Featured here is loan readiness advice from three experts:
- Karla De Leon, Senior Vice President – San Francisco Market Manager
- Adrian Gomez Zavala, Vice President – Relationship Manager
- Joshua Marquez, Program Manager – Veteran Launch
What are two to three things that a client should have before they apply for a business loan?
At the end of the day, we lend to the business and invest in the entrepreneur.
Our specific requirements may vary, but generally we initially look for a solid business plan, financial projections, and location (if the business is a brick and mortar). Ideally, the client is already working on the following items to prepare their business for debt-financing:
- Product-to-market fit: Is this a viable business with potential or existing customers?
We also want to know if the entrepreneurs has relevant experience in their industry, and we need to make sure the business type is SBA-approved (learn more about SBA requirements here).
- Projected financials: How much money is coming in and how much is going out?
We want to make sure this loan is affordable to the borrower, so we look at other forms of repayment (do you have another source of income, etc).
We also want to see how much skin in the game the borrower has. How much have you invested or are you prepared to invest in this business (this is known as equity injection or a down payment).
- Where is the business located?
Is this business location-sensitive, like a restaurant? Is this business a consulting firm that can visit their clients?

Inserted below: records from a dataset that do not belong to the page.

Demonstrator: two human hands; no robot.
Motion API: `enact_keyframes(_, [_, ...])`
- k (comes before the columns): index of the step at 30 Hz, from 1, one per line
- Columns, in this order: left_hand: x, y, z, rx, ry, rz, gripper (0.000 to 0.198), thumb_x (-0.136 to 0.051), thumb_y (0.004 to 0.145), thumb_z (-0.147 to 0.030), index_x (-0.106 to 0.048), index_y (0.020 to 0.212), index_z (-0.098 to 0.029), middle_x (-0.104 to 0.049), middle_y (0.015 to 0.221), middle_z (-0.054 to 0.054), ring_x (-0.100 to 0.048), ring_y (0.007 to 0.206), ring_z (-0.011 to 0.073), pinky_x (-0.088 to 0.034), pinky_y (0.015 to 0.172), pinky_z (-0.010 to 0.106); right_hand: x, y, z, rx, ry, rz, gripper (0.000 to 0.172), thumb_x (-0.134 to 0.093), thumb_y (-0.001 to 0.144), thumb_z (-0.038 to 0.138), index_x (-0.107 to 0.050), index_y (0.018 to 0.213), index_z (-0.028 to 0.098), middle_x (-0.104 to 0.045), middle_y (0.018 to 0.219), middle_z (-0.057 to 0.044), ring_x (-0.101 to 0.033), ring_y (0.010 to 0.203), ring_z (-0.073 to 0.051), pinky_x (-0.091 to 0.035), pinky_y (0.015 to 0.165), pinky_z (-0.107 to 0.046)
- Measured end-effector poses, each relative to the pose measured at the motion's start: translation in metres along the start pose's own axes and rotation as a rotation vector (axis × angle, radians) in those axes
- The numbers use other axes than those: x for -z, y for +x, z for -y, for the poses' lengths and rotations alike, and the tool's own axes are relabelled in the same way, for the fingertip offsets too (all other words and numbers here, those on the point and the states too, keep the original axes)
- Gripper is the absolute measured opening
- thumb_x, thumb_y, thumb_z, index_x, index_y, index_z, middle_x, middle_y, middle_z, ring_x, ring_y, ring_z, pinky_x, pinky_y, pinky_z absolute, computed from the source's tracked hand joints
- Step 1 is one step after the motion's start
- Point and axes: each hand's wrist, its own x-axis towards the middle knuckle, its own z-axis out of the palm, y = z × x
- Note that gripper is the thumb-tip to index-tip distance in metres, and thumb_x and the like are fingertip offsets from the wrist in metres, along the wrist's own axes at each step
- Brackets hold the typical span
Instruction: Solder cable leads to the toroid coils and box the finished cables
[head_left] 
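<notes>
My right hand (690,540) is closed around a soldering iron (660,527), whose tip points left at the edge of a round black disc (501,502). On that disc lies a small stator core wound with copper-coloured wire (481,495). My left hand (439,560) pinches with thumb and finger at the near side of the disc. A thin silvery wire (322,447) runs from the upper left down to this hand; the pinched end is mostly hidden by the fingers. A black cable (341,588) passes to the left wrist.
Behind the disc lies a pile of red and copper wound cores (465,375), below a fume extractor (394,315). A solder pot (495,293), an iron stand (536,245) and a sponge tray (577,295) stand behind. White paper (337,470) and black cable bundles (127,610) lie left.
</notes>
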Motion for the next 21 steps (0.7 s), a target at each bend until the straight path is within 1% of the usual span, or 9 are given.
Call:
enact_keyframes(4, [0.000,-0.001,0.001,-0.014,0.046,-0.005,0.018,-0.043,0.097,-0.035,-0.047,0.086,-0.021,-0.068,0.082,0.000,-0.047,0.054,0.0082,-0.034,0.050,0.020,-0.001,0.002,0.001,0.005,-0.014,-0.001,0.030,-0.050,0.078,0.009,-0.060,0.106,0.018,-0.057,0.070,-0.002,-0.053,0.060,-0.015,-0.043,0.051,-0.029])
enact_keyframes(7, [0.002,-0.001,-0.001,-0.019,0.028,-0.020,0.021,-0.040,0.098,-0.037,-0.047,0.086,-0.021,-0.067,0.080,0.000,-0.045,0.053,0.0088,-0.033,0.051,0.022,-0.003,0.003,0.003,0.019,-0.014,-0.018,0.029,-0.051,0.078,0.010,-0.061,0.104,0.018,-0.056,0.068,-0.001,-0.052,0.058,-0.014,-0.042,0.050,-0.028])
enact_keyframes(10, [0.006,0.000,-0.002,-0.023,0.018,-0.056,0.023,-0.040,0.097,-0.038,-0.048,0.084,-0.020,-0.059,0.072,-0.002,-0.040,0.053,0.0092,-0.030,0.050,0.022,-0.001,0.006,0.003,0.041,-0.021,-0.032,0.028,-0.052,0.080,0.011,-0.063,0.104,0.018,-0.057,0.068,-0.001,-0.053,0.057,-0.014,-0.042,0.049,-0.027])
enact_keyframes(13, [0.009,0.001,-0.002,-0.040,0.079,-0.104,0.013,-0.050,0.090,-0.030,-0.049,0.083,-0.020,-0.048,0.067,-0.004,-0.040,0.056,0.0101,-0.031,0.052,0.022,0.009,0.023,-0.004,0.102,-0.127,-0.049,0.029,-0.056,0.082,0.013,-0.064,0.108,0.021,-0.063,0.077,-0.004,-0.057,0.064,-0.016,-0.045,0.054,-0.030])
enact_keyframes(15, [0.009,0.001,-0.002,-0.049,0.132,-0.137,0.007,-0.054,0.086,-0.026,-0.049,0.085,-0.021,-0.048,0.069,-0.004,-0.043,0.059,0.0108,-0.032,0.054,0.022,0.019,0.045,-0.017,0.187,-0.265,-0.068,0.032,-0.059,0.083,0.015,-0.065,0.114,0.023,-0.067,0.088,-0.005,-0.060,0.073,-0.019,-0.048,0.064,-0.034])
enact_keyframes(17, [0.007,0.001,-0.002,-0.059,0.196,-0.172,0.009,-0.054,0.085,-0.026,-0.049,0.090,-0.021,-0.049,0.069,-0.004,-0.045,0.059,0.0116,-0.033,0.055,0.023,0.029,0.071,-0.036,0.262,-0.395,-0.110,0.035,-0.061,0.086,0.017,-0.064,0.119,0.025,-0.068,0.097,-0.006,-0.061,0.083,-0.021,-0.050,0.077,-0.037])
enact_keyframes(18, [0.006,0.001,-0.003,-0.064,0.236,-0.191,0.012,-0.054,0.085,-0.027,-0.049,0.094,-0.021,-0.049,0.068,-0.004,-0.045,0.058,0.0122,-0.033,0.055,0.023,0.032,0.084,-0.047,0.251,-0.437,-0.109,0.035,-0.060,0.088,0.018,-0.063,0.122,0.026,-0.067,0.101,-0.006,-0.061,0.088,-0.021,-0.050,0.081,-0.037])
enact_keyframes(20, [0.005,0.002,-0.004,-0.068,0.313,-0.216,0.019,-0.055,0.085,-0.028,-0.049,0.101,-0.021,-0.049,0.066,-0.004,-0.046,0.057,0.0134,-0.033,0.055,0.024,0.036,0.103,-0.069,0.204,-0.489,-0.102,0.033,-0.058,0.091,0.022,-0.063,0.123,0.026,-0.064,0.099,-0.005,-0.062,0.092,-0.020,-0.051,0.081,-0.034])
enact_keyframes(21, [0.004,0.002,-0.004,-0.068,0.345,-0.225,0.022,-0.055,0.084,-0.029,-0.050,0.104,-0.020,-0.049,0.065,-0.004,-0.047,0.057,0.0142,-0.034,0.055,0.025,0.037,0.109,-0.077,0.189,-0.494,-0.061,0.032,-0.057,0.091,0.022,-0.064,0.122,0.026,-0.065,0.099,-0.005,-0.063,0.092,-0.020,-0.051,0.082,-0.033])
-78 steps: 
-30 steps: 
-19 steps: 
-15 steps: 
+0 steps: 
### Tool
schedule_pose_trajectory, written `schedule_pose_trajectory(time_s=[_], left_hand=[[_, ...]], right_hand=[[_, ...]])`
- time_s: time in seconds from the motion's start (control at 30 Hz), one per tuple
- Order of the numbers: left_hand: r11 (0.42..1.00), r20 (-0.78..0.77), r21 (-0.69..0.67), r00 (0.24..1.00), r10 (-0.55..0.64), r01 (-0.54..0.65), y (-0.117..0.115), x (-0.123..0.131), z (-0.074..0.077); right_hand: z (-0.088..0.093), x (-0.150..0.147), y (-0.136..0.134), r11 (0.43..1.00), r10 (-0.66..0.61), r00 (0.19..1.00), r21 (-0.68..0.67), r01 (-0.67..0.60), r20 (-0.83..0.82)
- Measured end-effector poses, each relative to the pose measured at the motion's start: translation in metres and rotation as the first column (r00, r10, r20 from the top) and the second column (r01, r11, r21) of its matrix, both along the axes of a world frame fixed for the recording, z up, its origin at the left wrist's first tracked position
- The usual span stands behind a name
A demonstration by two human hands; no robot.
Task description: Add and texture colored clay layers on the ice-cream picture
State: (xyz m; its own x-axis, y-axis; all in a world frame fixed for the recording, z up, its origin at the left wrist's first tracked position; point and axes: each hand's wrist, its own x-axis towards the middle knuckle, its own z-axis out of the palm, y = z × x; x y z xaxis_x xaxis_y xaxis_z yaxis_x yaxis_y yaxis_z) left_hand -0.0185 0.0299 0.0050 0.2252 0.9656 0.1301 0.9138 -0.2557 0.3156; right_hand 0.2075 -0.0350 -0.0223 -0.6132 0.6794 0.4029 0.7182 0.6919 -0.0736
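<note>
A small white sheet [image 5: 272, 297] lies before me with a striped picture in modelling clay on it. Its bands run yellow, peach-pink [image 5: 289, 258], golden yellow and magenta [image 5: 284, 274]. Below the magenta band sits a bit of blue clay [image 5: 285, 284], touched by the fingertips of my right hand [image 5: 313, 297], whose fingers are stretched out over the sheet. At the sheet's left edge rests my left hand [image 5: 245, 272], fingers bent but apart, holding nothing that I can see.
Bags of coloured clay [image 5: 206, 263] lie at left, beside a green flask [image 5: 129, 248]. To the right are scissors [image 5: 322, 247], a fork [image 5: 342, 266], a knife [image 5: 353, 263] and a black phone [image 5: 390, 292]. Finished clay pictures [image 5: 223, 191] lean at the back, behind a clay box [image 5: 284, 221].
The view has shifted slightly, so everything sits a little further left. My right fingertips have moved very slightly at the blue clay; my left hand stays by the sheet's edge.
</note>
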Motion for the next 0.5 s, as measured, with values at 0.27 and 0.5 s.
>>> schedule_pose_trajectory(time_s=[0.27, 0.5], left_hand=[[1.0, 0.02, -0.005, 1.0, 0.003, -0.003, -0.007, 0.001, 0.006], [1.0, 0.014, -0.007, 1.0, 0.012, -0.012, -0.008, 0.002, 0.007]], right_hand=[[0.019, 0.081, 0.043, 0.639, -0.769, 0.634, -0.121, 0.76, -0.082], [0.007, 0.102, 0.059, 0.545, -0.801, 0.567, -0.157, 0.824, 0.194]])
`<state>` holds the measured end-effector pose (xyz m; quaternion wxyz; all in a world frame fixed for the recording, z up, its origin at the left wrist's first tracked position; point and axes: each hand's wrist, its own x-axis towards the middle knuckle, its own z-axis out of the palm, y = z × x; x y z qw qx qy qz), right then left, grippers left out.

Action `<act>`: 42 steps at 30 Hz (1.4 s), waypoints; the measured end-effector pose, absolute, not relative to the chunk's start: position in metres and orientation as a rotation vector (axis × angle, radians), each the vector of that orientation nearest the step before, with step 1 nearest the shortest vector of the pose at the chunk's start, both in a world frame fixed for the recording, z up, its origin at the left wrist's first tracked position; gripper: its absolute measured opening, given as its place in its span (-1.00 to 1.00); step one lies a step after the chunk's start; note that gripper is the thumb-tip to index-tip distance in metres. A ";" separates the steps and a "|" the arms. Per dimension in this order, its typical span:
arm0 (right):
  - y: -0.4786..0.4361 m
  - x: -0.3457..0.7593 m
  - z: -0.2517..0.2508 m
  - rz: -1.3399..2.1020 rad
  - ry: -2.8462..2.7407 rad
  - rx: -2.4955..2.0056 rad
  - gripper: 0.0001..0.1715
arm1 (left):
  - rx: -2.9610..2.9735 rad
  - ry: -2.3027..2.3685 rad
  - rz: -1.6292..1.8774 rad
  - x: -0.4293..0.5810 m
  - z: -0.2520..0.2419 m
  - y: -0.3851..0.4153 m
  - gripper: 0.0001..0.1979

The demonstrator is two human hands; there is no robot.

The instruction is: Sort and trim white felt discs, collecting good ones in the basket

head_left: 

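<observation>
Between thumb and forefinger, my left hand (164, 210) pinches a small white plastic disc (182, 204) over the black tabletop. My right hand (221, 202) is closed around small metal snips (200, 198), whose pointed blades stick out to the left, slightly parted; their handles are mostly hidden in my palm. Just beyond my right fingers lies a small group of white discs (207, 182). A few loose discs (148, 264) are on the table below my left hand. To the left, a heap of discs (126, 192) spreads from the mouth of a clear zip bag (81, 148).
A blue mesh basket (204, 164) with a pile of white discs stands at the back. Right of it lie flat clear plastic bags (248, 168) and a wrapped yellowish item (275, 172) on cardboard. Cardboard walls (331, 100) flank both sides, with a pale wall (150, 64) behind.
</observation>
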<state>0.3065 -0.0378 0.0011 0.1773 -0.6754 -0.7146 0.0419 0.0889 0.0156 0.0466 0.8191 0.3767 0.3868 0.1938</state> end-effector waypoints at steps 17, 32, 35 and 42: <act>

If the business operates as a brick and mortar, are they on good terms with their landlord? Most of our loans require your lease term matches the loan term (ie if you have a 5 year loan term, we require at least a 5 year lease).
We want to learn about you and your business to determine what loan products or other resources are the best fit to help you achieve your business goals.
- We need to make sure you have an established business entity (is your business an LLC, corporation, sole proprietorship, etc?).
Each entity type has tax benefits and stipulations. Organizations like Start Small, Think Big can provide advice on what type of business entity to choose.
- We need to know about the owners.
What percentage ownership does each owner have? What are they each contributing to the business? We find many people don’t have this established when they first come to us.
- What is your overall budget, and how much do you need to borrow?
What are you trying to accomplish with this money, and how much is it going to take to accomplish what you want to accomplish? How much do you have to contribute (as Josh mentioned, what’s your equity injection or down payment)? “How much can I get?” is not the right question to start with.
Clarity about your financial history and your businesses financial history helps us figure out the best resources for you and your business. I ask inquiring business owners:
- What do you need the money for?
Borrowers should know how they will utilize the loan funds. This goes hand-in-hand with Karla’s last recommendation.
- Can you show me your most recent business financials?
Borrowers must have their business financials ready (balance sheet and profit & loss statement). If you need help preparing those, we can connect with you a partner who can help you get started.
- How is your credit history?
Credit score is not the most important criteria for us, but a borrower should know their credit report history and be able to explain any items reflected in the report.